Your instructions:
Leaving the pictures aside, return all of the data below exactly.

Information shown:
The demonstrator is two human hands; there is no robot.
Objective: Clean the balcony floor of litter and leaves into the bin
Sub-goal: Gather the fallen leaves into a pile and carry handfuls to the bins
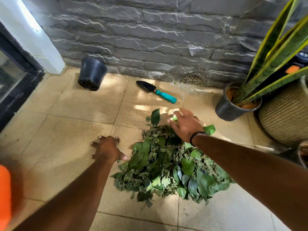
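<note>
Gathering stage of the balcony clean-up. A heap of green leaves [171,165] lies on the tan floor tiles [66,130], near centre and slightly right. The left hand [106,148] is pressed on bare tile just left of the heap, fingers spread and straight, holding nothing. The right hand [185,125] reaches over the far edge of the heap with fingers loosely extended; a bright leaf scrap shows at its fingertips, but motion blur hides whether it is pinched, so the grip cannot be told. A single large leaf [155,116] lies just beyond the heap's far-left edge.

To do this step well, the right hand would best rake stray leaves nearward into the heap while the left walls the left side, compacting before lifting, since dry fragments are likely to crumble and scatter.

Containers: a black plastic pot [92,74] lies tipped against the stone wall [150,39] at far left, its contents unseen; a second black pot [233,105] at right holds a snake plant [275,52] in orange soil, beside a woven basket [283,117]. A teal-handled trowel [155,91] lies near the wall. No bin is visible.
</note>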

Output for this exercise:
The demonstrator is two human hands; there is no robot.
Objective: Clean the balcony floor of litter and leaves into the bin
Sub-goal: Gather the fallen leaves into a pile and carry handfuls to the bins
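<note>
Gathering stage of the balcony clean-up. A heap of green leaves [171,165] lies on the tan floor tiles [66,130], near centre and slightly right. The left hand [106,148] is pressed on bare tile just left of the heap, fingers spread and straight, holding nothing. The right hand [185,125] reaches over the far edge of the heap with fingers loosely extended; a bright leaf scrap shows at its fingertips, but motion blur hides whether it is pinched, so the grip cannot be told. A single large leaf [155,116] lies just beyond the heap's far-left edge.

To do this step well, the right hand would best rake stray leaves nearward into the heap while the left walls the left side, compacting before lifting, since dry fragments are likely to crumble and scatter.

Containers: a black plastic pot [92,74] lies tipped against the stone wall [150,39] at far left, its contents unseen; a second black pot [233,105] at right holds a snake plant [275,52] in orange soil, beside a woven basket [283,117]. A teal-handled trowel [155,91] lies near the wall. No bin is visible.
</note>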

No further output is required here.